§ **Work to complete**
The records below are to be duplicated exactly as they appear.

§ **Supplied data**
★ ★ ★ ★ ★

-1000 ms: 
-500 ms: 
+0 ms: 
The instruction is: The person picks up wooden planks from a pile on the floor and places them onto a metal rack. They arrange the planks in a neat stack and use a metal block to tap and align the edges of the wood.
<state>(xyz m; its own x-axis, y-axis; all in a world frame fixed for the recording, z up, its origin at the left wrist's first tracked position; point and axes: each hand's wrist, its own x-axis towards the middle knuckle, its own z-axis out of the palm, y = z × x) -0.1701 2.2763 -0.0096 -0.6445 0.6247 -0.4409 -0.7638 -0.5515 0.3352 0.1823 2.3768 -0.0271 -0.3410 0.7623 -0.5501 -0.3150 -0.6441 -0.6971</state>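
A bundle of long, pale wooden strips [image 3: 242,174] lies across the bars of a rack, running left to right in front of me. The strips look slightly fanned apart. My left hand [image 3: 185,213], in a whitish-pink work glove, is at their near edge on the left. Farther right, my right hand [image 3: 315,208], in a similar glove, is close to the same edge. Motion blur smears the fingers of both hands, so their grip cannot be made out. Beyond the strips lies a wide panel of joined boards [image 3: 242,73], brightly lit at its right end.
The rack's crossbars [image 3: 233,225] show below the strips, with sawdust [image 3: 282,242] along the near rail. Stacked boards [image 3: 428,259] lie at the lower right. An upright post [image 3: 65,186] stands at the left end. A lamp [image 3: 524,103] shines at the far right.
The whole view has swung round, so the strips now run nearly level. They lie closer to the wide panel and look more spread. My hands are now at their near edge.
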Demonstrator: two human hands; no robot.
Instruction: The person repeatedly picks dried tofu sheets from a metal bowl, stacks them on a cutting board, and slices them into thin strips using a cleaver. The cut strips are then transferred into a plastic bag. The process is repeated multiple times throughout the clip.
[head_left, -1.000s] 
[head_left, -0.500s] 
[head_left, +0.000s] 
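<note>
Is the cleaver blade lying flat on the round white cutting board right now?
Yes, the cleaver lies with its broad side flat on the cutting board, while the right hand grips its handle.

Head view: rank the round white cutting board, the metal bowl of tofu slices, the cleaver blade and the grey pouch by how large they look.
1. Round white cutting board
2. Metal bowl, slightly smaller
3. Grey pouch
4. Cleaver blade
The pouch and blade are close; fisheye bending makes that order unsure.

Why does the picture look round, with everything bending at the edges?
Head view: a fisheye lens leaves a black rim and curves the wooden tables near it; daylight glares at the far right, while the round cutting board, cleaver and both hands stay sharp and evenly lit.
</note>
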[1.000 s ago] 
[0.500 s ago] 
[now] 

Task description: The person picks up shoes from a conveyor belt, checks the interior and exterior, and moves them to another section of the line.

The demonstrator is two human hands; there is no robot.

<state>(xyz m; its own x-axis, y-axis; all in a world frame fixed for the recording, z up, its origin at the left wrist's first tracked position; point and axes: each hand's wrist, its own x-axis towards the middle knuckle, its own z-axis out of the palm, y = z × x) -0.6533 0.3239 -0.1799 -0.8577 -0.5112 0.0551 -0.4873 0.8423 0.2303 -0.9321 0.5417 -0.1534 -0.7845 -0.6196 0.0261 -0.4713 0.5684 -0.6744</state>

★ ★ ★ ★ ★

§ **Task result**
-1000 ms: 
-500 ms: 
+0 ms: 
The instruction is: The person picks up wooden planks from a pile on the floor and places them onto a metal rack. They arrange the planks in a neat stack and use a metal block to tap and align the edges of the wood.
<state>(xyz m; its own x-axis, y-axis; all in a world frame fixed for the recording, z up, its origin at the left wrist's first tracked position; point and axes: each hand's wrist, its own x-axis towards the middle knuckle, its own z-axis out of the palm, y = z × x) -0.1701 2.2763 -0.0096 -0.6445 0.6247 -0.4409 -0.7638 -0.5515 0.3352 0.1823 2.3768 -0.0271 -0.3410 0.7623 -0.5501 -0.3150 -0.6441 -0.6971</state>
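A bundle of long, pale wooden strips [image 3: 242,174] lies across the bars of a rack, running left to right in front of me. The strips look slightly fanned apart. My left hand [image 3: 185,213], in a whitish-pink work glove, is at their near edge on the left. Farther right, my right hand [image 3: 315,208], in a similar glove, is close to the same edge. Motion blur smears the fingers of both hands, so their grip cannot be made out. Beyond the strips lies a wide panel of joined boards [image 3: 242,73], brightly lit at its right end.
The rack's crossbars [image 3: 233,225] show below the strips, with sawdust [image 3: 282,242] along the near rail. Stacked boards [image 3: 428,259] lie at the lower right. An upright post [image 3: 65,186] stands at the left end. A lamp [image 3: 524,103] shines at the far right.
The whole view has swung round, so the strips now run nearly level. They lie closer to the wide panel and look more spread. My hands are now at their near edge.
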Demonstrator: two human hands; no robot.
Instruction: The person repeatedly picks dried tofu sheets from a metal bowl, stacks them on a cutting board, and slices them into thin strips using a cleaver. The cut strips are then transferred into a plastic bag. The process is repeated multiple times throughout the clip.
[head_left, -1.000s] 
[head_left, -0.500s] 
[head_left, +0.000s] 
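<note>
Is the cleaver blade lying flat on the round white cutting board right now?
Yes, the cleaver lies with its broad side flat on the cutting board, while the right hand grips its handle.

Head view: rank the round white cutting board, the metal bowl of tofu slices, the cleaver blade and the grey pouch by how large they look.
1. Round white cutting board
2. Metal bowl, slightly smaller
3. Grey pouch
4. Cleaver blade
The pouch and blade are close; fisheye bending makes that order unsure.

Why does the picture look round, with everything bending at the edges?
Head view: a fisheye lens leaves a black rim and curves the wooden tables near it; daylight glares at the far right, while the round cutting board, cleaver and both hands stay sharp and evenly lit.
</note>
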[1.000 s ago] 
[0.500 s ago] 
[now] 

Task description: The person picks up shoes from a conveyor belt, checks the interior and exterior, and moves them to another section of the line.

The demonstrator is two human hands; there is no robot.

<state>(xyz m; its own x-axis, y-axis; all in a world frame fixed for the recording, z up, its origin at the left wrist's first tracked position; point and axes: each hand's wrist, its own x-axis towards the middle knuckle, its own z-axis out of the palm, y = z × x) -0.6533 0.3239 -0.1799 -0.8577 -0.5112 0.0551 -0.4873 0.8423 0.2303 -0.9321 0.5417 -0.1534 -0.7845 -0.6196 0.0261 -0.4713 0.5684 -0.6744</state>

No additional answer text is required.